▶ Assigned task:
Give an exact copy of the data that follows.

Data extracted from a collection
BEGIN
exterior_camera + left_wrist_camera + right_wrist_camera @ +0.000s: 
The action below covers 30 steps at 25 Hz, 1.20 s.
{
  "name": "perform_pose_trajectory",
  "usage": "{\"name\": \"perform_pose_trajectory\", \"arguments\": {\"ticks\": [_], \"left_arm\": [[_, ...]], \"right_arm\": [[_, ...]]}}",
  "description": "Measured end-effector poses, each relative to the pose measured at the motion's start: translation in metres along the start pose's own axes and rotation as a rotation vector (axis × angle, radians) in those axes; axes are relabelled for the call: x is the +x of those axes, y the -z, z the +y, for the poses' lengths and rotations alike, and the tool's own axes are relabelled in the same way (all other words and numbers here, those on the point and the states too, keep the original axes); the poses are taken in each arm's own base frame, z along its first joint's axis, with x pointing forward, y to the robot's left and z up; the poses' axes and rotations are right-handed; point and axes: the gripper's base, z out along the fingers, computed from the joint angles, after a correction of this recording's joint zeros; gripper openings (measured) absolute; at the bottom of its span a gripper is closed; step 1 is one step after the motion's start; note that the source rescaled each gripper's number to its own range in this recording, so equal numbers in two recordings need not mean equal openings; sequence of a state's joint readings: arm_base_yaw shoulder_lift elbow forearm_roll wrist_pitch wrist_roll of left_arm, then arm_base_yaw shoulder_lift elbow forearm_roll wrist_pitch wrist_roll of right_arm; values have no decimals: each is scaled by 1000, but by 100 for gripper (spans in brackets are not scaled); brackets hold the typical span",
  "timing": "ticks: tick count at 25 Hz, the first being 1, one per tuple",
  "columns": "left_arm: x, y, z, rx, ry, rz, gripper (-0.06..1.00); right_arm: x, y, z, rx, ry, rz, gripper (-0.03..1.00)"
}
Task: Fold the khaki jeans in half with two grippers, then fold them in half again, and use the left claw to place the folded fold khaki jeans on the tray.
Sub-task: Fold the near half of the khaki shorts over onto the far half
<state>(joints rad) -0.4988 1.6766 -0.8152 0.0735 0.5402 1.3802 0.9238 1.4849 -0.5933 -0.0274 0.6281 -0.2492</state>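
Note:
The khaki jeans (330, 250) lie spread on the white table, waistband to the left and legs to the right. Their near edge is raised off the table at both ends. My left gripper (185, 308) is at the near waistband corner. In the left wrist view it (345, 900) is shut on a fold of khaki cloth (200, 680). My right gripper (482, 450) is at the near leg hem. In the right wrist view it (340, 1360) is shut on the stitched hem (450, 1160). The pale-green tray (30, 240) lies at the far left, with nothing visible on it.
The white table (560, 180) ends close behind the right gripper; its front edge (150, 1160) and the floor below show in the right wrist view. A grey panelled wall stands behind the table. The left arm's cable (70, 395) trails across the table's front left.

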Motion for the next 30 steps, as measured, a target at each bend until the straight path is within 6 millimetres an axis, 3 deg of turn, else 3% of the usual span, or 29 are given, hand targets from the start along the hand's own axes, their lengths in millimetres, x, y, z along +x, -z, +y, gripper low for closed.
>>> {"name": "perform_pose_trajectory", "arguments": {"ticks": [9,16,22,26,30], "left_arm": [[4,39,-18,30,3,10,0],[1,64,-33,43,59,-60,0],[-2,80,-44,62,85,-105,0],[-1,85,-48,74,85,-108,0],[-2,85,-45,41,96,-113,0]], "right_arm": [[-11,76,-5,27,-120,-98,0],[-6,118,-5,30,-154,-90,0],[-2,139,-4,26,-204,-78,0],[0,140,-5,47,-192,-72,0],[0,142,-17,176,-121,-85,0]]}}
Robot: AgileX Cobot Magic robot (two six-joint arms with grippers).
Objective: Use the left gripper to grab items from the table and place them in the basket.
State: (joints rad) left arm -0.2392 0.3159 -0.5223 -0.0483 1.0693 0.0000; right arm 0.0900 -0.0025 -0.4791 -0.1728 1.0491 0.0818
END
▶ Task solution:
exterior_camera + left_wrist_camera + right_wrist_camera @ +0.000s: 
The action below covers 30 steps at 25 Hz, 1.20 s.
{
  "name": "perform_pose_trajectory",
  "usage": "{\"name\": \"perform_pose_trajectory\", \"arguments\": {\"ticks\": [_], \"left_arm\": [[_, ...]], \"right_arm\": [[_, ...]]}}",
  "description": "Measured end-effector poses, each relative to the pose measured at the motion's start: translation in metres along the start pose's own axes and rotation as a rotation vector (axis × angle, radians) in those axes; axes are relabelled for the call: x is the +x of those axes, y the -z, z the +y, for the poses' lengths and rotations alike, and the tool's own axes are relabelled in the same way (all other words and numbers here, those on the point and the states too, keep the original axes); the poses are taken in each arm's own base frame, z along its first joint's axis, with x pointing forward, y to the robot's left and z up; the poses' axes and rotations are right-handed; point and axes: the gripper's base, z out along the fingers, computed from the joint angles, after a correction of this recording's joint zeros; gripper openings (measured) absolute; at the bottom of its span a gripper is closed; step 1 is one step after the motion's start; note that the source rescaled each gripper's number to its own range in this recording, so equal numbers in two recordings need not mean equal openings; sequence of a state's joint readings: arm_base_yaw shoulder_lift elbow forearm_roll wrist_pitch wrist_roll of left_arm, then arm_base_yaw shoulder_lift elbow forearm_roll wrist_pitch wrist_roll of right_arm; values have no decimals: each is scaled by 1000, but by 100 for gripper (spans in brackets are not scaled); brackets hold the typical span",
  "timing": "ticks: tick count at 25 Hz, the first being 1, one per tuple",
  "columns": "left_arm: x, y, z, rx, ry, rz, gripper (-0.06..1.00); right_arm: x, y, z, rx, ry, rz, gripper (-0.03..1.00)"
}
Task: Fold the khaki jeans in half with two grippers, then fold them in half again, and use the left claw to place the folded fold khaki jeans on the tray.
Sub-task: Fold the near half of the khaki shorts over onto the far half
<state>(joints rad) -0.4988 1.6766 -0.8152 0.0735 0.5402 1.3802 0.9238 1.4849 -0.5933 -0.0274 0.6281 -0.2492</state>
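Note:
The khaki jeans (330, 250) lie spread on the white table, waistband to the left and legs to the right. Their near edge is raised off the table at both ends. My left gripper (185, 308) is at the near waistband corner. In the left wrist view it (345, 900) is shut on a fold of khaki cloth (200, 680). My right gripper (482, 450) is at the near leg hem. In the right wrist view it (340, 1360) is shut on the stitched hem (450, 1160). The pale-green tray (30, 240) lies at the far left, with nothing visible on it.
The white table (560, 180) ends close behind the right gripper; its front edge (150, 1160) and the floor below show in the right wrist view. A grey panelled wall stands behind the table. The left arm's cable (70, 395) trails across the table's front left.
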
Motion for the next 30 steps, as measured, a target at each bend until the straight path is within 6 millimetres an axis, 3 deg of turn, else 3% of the usual span, or 29 are given, hand targets from the start along the hand's own axes, their lengths in millimetres, x, y, z along +x, -z, +y, gripper low for closed.
>>> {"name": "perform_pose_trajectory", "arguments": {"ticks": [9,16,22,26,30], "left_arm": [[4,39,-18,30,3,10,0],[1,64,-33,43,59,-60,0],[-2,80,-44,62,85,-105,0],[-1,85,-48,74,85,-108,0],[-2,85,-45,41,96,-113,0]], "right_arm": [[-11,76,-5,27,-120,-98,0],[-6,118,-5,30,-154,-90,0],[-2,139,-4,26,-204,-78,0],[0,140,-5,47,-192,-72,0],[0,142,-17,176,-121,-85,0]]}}
Robot: AgileX Cobot Magic robot (two six-joint arms with grippers).
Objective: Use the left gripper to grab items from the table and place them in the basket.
State: (joints rad) left arm -0.2392 0.3159 -0.5223 -0.0483 1.0693 0.0000; right arm 0.0900 -0.0025 -0.4791 -0.1728 1.0491 0.0818

Nothing else is required to complete the output.